This tutorial is meant to explore how one could create synthetic data in order to train a model for object detection
The training itself is based on Jacob Solawetz Tutorial on Training custom objects with YOLOv5
And so I will be using the YOLOv5 repository by Ultralytics.
This tutorial will guide you through the steps needed to create the synthetic data and show how you can then train it with YOLOv5 in order to work on real images.
If you would like to access the full script or download the dataset you can find it all in this Git repository.
As an example, I will be training the classifier to detect oranges on a tree.
What is synthetic data and why do we need it?
In a perfect world data sets would be abundant, and we could go ahead and train our models on real images in order to make better predictions. However in reality most of an ML coder’s time will be spent on gathering data and annotating it correctly.
Bigger companies such as Google/Facebook/Amazon/Apple and even mid-sized companies that have the resources can go ahead and launch such projects. First, because they have the data itself – in our case the images. And second, because they have the ability to annotate the data in order to create an error-free dataset. But even these companies can not be sure that the data is correctly annotated and so the normal process would be to annotate each image more than once and then look for discrepancies.
For a small company or just someone like myself trying to build a ML project from the ground up, this is too large of a task. And so I find myself using one of the datasets available online. There are many great datasets out there and in some instances creating a new dataset is really not needed. But after a while, I started to realize all of my projects were not doing exactly what I want them to do, as they were trained on a different kind of data.
For this project, I wanted to count oranges on a tree and could not find a suitable dataset.
So I started downloading images and attempted to annotate them.
For example, I started with the following image taken from Wikimedia.

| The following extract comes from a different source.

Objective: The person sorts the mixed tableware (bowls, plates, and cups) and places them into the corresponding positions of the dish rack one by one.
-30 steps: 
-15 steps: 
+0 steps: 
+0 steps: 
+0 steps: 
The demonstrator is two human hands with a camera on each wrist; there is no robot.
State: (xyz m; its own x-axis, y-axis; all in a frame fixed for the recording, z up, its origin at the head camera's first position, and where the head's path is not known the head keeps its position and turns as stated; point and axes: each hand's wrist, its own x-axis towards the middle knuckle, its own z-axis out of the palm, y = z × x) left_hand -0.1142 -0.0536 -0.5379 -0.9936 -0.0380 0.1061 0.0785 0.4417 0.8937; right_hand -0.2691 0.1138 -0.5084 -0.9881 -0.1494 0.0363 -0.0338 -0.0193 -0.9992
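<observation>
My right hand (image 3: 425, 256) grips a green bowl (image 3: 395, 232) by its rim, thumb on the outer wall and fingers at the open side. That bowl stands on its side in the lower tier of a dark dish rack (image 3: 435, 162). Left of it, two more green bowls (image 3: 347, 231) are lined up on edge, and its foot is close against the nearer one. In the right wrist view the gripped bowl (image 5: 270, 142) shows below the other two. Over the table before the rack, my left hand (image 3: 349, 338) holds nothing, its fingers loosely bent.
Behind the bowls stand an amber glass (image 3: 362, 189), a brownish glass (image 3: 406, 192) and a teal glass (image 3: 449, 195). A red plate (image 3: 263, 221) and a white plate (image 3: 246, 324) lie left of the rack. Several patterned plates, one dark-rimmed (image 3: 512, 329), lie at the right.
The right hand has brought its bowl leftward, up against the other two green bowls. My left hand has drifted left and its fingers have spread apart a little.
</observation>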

This is not a full tree and still, it was clear to me very quickly I will not be able to annotate this image.
I figured I can try to choose simple images but I was not sure how they would stand up when training the network.

Moving on to more complex images such as this one (also from Wikimedia), I understood this was no longer an option and started playing around with different datasets that I could find online.
This was not what I wanted to do, and quickly I was getting discouraged.
This is when I found myself searching for a different solution and watched Adam Kellys (Immersive Limit) great tutorial where he trained a network to recognize weeds using synthetic data. You can watch his video here AI Weed Detector.
Although I was not over-impressed by the results (He seems to be) as I needed better results I realized if I was going to continue the project this was the way to go.
So geared with the new keywords I need, I started my search throughout google and came along the following paper by Maryam Rahnemoonfar and Clay Sheppard – Deep Count: Fruit Counting Based on Deep Simulated Learning
This paper seemed to be exactly what I was after they went ahead and trained their network on data that was generated without the need to get up and start taking images. And even more, they were trying to do something very similar to what I was doing.
They did not provide the dataset and looking at their images I thought I can do better.
In general, they proposed the following steps

But it seemed to me that they were not taking into account the fact that the fruit may be obstructed by leaves and they also did not compute the bounding boxes.
Still, as I was encouraged by the fact that it worked I went out on creating my own synthetic data.
Steps
I realized I needed to do the following in order for the network to be able to count real data
- Gather information regarding the backgrounds I may encounter
- Create a background image that is constructed from these colors
- Create circles of varying sizes to replace the oranges
- Create a foreground from leaves colors that will obstruct some of the oranges
So to do this I wrote a simple Python program that will create the images for me – (The code was simplified so the reader can easily read through it if you want to download the full code check out my Git)
from PIL import Image, ImageDraw
from PIL import ImageFilter
from PIL import ImageColor
from pascal import PascalVOC, PascalObject, BndBox, size_block
from pathlib import Path
import cv2
import numpy as np
import random
We start with some imports I am using PIL (pillow) in order to create the images and pascal (PascalVoc) in order to save the information as annotations.
I downloaded a few images of orange trees from the web and started to sample pixels. Their color was then saved into one of three arrays
leaves, sky, ground
At this point, I did not sample the oranges as I used a different approach for them
def prepare_colors():
txt_leaves = ['#608d2a', '#a8b146', '#ccf0bc']
txt_sky = ['#e9e3c3', '#99949e', '#9bb5cf']
txt_ground = ['#3d2c15', '#dfcba6']
bg_colors = []
fg_colors = []
for t in txt_leaves:
bg_colors.append(ImageColor.getrgb(t))
fg_colors.append(ImageColor.getrgb(t))
for t in txt_sky:
bg_colors.append(ImageColor.getrgb(t))
for t in txt_ground:
bg_colors.append(ImageColor.getrgb(t))
return bg_colors, fg_colors
This was simple enough but it’s worth mentioning I sampled more colors than in the code above (you can find all the colors I sampled in the Git) but I cut back for clarity
The next step was to write a function that would randomly place colors on a layer
def plot_random_color_blobs(draw, colors, count, mins, maxs):
for i in range(count):
x = random.randint(0,width)
y = random.randint(0,height)
w = random.randint(mins,maxs)
l = random.randint(mins,maxs)
c = bg_colors[random.randint(0,len(colors)-1)]
draw.ellipse((x, y, x+w, y+l), fill=c, outline=None)
This function receives an ImageDraw.Draw object from PIL and adds count amount of ellipses in random spots
The result for a layer may look something like this Assuming we are using the colors red green and blue, and a high number of count (in this case 1500)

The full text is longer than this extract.